*About this task:*
For the word "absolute", count the lines of the data that include it and give only the total.

*Extracted records:*
######
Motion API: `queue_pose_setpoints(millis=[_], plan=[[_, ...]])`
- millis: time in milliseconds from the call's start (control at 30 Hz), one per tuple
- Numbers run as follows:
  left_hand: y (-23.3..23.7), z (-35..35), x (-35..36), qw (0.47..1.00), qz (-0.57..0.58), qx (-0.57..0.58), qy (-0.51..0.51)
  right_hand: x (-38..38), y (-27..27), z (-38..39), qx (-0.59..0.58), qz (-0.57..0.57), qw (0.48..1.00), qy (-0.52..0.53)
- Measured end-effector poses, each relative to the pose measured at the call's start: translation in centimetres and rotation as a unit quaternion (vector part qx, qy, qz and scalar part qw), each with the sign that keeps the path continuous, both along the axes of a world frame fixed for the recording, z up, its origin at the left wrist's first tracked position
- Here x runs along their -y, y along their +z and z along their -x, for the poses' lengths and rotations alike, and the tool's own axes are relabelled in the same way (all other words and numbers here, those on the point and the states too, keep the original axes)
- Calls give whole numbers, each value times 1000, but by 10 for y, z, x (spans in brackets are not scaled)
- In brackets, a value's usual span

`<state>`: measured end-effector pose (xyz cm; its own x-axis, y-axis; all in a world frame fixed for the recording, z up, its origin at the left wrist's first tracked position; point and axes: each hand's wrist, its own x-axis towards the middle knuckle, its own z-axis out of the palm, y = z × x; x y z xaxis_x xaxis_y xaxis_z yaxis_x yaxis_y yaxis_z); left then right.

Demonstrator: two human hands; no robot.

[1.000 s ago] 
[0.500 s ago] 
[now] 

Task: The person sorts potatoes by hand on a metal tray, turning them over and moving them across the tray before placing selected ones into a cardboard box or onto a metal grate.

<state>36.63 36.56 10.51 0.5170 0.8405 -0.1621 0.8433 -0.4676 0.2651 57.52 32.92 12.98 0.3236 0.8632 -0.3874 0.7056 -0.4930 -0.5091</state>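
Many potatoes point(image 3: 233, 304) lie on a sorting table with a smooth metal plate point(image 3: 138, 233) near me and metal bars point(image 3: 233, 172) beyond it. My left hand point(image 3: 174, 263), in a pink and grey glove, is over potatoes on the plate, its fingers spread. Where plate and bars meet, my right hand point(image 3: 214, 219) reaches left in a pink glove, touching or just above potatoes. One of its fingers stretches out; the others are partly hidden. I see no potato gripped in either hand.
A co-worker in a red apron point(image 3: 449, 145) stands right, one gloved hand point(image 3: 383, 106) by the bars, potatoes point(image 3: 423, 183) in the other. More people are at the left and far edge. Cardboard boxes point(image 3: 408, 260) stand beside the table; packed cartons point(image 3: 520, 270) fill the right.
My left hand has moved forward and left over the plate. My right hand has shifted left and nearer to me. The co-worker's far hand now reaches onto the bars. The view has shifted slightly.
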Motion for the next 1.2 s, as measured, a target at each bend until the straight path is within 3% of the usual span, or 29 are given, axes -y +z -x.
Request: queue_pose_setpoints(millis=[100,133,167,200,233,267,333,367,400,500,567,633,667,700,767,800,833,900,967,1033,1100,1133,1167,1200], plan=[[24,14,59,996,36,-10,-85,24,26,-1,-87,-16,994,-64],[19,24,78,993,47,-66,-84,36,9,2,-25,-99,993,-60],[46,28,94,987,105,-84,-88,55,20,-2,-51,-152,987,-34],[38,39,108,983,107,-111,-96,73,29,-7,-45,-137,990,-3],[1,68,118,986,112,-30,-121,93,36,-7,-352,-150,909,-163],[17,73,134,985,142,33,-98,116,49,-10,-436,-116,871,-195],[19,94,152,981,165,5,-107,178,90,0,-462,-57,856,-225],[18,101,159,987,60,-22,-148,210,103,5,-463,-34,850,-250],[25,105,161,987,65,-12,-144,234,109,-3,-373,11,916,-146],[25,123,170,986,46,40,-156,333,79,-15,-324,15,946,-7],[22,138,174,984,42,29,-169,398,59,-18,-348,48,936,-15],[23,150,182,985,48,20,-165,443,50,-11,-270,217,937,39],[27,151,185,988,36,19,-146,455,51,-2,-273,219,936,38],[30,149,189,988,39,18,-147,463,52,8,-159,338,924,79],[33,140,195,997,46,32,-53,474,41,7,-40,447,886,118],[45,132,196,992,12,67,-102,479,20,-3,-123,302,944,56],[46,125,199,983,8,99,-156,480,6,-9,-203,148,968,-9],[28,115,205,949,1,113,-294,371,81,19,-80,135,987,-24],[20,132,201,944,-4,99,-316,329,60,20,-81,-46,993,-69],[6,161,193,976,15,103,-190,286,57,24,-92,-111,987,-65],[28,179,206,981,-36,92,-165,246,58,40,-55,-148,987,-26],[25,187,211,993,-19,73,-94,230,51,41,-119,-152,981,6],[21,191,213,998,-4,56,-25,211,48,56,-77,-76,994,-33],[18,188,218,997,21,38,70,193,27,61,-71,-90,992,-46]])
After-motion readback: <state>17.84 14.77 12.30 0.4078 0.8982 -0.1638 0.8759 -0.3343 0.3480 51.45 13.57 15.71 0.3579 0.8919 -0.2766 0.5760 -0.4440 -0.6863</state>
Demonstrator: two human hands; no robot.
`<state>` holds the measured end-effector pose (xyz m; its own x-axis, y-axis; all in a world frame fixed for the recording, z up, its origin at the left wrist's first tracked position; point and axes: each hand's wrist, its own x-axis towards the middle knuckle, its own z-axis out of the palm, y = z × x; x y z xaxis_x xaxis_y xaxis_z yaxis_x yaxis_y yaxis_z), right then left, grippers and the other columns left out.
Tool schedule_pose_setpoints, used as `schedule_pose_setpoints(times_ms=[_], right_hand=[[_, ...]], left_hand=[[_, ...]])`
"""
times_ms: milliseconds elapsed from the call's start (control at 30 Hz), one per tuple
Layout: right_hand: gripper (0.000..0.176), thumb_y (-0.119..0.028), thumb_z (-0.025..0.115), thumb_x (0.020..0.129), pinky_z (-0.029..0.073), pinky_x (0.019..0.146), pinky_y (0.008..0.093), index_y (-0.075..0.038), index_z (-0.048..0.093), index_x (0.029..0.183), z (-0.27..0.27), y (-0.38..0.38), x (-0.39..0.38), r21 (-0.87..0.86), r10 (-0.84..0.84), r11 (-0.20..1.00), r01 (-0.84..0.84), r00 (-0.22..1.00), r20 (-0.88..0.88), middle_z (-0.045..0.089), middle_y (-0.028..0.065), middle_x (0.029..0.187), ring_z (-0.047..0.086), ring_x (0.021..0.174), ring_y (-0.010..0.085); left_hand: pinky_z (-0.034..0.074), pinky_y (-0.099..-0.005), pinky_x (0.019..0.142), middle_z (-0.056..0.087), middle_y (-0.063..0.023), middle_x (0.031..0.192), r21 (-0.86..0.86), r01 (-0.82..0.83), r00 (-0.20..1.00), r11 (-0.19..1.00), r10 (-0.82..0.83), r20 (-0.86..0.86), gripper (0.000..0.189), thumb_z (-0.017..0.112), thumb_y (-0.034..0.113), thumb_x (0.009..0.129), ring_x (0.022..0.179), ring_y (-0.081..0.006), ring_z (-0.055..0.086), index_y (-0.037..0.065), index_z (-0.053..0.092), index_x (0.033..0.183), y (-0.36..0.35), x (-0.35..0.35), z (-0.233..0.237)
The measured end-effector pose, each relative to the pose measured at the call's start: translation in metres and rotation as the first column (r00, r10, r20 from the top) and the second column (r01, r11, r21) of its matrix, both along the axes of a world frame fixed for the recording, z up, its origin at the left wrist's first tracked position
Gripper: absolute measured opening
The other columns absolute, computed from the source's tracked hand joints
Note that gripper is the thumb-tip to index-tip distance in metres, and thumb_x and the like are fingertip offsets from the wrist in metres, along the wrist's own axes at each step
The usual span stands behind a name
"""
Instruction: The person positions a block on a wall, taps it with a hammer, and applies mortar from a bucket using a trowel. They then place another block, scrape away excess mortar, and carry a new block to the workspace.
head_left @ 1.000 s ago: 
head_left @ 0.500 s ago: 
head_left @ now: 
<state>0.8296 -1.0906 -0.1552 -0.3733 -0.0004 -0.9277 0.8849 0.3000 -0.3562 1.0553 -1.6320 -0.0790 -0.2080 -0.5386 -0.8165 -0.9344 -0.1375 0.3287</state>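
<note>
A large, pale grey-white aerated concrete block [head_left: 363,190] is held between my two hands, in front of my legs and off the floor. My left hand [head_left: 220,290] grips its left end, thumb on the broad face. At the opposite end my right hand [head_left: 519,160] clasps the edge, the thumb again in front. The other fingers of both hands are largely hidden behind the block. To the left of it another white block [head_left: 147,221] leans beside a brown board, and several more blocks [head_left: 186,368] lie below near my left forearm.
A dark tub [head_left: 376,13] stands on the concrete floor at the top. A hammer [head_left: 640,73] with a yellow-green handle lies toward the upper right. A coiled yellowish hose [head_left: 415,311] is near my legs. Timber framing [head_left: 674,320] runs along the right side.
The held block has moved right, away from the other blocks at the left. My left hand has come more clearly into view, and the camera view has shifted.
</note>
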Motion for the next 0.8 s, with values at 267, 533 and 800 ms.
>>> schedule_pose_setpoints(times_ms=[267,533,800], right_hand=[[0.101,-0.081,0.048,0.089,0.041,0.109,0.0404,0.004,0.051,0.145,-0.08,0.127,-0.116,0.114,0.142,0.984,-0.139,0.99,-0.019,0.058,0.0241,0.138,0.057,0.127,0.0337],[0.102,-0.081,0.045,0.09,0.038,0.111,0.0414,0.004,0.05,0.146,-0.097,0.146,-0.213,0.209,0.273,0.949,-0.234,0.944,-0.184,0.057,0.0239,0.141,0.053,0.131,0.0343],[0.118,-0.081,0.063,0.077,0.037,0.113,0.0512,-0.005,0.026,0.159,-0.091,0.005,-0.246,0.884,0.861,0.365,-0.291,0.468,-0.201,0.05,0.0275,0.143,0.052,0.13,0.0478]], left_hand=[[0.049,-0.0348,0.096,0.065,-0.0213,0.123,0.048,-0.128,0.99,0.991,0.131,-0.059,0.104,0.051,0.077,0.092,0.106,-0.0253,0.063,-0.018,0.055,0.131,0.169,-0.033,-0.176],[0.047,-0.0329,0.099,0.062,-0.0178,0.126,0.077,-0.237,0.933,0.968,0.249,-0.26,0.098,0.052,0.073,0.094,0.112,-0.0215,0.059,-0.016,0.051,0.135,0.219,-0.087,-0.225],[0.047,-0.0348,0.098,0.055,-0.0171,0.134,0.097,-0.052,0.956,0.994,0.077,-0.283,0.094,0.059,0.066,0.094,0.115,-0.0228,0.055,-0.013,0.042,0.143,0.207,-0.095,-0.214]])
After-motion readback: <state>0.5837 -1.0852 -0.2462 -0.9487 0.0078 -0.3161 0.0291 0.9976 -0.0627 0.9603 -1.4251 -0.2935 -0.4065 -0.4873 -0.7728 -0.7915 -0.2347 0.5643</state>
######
*Response area:*
2